> **Exercise brief**:
Copy the listing exactly. Omit nothing.

> **Information shown**:
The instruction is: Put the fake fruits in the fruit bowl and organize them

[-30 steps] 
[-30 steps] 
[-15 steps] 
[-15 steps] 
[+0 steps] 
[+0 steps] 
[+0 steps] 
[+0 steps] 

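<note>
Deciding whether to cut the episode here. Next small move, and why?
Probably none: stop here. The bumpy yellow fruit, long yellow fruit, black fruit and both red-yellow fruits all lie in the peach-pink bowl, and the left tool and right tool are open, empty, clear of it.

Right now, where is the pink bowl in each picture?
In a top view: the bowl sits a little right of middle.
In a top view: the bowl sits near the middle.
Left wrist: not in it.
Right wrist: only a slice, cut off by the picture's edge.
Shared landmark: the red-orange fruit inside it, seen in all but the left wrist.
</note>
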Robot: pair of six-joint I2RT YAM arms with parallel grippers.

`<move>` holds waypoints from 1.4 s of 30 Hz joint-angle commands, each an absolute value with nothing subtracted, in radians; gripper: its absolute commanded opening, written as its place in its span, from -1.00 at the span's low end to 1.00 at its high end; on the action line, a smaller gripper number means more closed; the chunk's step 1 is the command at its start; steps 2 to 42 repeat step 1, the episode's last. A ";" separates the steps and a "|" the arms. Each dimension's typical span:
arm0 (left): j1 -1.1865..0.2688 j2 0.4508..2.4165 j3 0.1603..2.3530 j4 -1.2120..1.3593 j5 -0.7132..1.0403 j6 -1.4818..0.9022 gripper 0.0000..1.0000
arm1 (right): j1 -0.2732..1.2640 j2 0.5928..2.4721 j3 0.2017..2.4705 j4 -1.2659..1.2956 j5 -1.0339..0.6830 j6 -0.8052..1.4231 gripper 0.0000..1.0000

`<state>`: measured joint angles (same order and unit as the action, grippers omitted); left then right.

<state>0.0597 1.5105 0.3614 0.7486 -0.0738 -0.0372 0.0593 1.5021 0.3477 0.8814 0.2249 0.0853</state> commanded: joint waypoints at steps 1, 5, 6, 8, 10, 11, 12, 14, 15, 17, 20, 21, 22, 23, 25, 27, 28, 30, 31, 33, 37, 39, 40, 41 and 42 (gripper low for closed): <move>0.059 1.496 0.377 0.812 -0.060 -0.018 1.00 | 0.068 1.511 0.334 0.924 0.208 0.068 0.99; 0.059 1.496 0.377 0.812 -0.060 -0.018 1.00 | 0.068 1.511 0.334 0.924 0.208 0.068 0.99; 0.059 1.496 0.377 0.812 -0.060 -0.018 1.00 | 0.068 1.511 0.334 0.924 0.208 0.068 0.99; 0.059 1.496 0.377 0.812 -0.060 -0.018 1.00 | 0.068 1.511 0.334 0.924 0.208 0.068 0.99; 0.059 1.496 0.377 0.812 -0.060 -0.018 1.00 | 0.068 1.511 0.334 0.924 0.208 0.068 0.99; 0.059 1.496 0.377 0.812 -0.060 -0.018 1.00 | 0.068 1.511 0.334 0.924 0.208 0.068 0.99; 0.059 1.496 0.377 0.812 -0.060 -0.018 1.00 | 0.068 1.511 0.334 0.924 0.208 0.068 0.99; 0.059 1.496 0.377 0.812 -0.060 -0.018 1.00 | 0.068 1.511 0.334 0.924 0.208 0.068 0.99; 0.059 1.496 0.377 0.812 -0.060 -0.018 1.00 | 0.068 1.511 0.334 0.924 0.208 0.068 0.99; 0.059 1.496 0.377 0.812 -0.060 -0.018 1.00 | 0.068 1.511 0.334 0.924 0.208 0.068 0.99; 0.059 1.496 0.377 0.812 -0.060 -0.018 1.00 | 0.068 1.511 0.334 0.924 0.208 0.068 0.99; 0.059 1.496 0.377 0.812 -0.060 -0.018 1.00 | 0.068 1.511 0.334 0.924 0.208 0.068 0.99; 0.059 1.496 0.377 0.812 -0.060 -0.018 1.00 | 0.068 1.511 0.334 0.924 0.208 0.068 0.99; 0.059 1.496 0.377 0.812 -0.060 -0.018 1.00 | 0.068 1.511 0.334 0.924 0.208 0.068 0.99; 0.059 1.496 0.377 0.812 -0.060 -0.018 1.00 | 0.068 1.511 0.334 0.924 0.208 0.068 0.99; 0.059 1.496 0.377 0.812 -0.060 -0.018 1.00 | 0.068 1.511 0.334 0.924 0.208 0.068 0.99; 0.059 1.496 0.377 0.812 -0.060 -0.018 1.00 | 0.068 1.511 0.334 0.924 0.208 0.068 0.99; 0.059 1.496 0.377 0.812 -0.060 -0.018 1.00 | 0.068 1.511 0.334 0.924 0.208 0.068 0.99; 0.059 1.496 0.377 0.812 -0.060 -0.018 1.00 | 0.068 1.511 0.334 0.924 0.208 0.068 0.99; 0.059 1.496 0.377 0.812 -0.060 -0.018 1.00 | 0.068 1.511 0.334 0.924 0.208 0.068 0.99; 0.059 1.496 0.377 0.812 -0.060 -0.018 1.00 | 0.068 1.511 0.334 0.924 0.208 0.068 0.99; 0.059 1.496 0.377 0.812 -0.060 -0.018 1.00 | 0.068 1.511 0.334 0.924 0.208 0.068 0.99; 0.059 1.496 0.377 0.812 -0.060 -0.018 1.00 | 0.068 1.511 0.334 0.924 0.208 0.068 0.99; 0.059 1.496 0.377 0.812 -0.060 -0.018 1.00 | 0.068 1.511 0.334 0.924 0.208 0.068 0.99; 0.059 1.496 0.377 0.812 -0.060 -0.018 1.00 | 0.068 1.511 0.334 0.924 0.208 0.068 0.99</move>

> **Exercise result**:
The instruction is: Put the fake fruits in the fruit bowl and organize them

[-30 steps] 
[-30 steps] 
[-15 steps] 
[-15 steps] 
[+0 steps] 
[+0 steps] 
[+0 steps] 
[+0 steps] 

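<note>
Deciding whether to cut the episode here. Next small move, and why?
Probably none: stop here. The bumpy yellow fruit, long yellow fruit, black fruit and both red-yellow fruits all lie in the peach-pink bowl, and the left tool and right tool are open, empty, clear of it.

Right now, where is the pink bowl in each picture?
In a top view: the bowl sits a little right of middle.
In a top view: the bowl sits near the middle.
Left wrist: not in it.
Right wrist: only a slice, cut off by the picture's edge.
Shared landmark: the red-orange fruit inside it, seen in all but the left wrist.
</note>
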Robot: pair of six-joint I2RT YAM arms with parallel grippers.

`<move>` holds waypoints from 1.4 s of 30 Hz joint-angle commands, each an absolute value with nothing subtracted, in radians; gripper: its absolute commanded opening, written as its place in its span, from -1.00 at the span's low end to 1.00 at its high end; on the action line, a smaller gripper number means more closed; the chunk's step 1 is the command at its start; steps 2 to 42 repeat step 1, the episode's last. A ";" separates the steps and a "|" the arms. Each dimension's typical span:
arm0 (left): j1 -1.1865..0.2688 j2 0.4508..2.4165 j3 0.1603..2.3530 j4 -1.2120..1.3593 j5 -0.7132..1.0403 j6 -1.4818..0.9022 gripper 0.0000..1.0000
arm1 (right): j1 -0.2732..1.2640 j2 0.5928..2.4721 j3 0.2017..2.4705 j4 -1.2659..1.2956 j5 -1.0339..0.6830 j6 -0.8052..1.4231 gripper 0.0000..1.0000

`<state>`: measured joint angles (same order and unit as the action, grippers omitted); left then right.

<state>0.0597 1.5105 0.3614 0.7486 -0.0738 -0.0372 0.0593 1.5021 0.3477 0.8814 0.2249 0.0853</state> commanded: joint waypoints at steps 1, 5, 6, 8, 10, 11, 12, 14, 15, 17, 20, 21, 22, 23, 25, 27, 28, 30, 31, 33, 37, 39, 40, 41 and 42 (gripper low for closed): <move>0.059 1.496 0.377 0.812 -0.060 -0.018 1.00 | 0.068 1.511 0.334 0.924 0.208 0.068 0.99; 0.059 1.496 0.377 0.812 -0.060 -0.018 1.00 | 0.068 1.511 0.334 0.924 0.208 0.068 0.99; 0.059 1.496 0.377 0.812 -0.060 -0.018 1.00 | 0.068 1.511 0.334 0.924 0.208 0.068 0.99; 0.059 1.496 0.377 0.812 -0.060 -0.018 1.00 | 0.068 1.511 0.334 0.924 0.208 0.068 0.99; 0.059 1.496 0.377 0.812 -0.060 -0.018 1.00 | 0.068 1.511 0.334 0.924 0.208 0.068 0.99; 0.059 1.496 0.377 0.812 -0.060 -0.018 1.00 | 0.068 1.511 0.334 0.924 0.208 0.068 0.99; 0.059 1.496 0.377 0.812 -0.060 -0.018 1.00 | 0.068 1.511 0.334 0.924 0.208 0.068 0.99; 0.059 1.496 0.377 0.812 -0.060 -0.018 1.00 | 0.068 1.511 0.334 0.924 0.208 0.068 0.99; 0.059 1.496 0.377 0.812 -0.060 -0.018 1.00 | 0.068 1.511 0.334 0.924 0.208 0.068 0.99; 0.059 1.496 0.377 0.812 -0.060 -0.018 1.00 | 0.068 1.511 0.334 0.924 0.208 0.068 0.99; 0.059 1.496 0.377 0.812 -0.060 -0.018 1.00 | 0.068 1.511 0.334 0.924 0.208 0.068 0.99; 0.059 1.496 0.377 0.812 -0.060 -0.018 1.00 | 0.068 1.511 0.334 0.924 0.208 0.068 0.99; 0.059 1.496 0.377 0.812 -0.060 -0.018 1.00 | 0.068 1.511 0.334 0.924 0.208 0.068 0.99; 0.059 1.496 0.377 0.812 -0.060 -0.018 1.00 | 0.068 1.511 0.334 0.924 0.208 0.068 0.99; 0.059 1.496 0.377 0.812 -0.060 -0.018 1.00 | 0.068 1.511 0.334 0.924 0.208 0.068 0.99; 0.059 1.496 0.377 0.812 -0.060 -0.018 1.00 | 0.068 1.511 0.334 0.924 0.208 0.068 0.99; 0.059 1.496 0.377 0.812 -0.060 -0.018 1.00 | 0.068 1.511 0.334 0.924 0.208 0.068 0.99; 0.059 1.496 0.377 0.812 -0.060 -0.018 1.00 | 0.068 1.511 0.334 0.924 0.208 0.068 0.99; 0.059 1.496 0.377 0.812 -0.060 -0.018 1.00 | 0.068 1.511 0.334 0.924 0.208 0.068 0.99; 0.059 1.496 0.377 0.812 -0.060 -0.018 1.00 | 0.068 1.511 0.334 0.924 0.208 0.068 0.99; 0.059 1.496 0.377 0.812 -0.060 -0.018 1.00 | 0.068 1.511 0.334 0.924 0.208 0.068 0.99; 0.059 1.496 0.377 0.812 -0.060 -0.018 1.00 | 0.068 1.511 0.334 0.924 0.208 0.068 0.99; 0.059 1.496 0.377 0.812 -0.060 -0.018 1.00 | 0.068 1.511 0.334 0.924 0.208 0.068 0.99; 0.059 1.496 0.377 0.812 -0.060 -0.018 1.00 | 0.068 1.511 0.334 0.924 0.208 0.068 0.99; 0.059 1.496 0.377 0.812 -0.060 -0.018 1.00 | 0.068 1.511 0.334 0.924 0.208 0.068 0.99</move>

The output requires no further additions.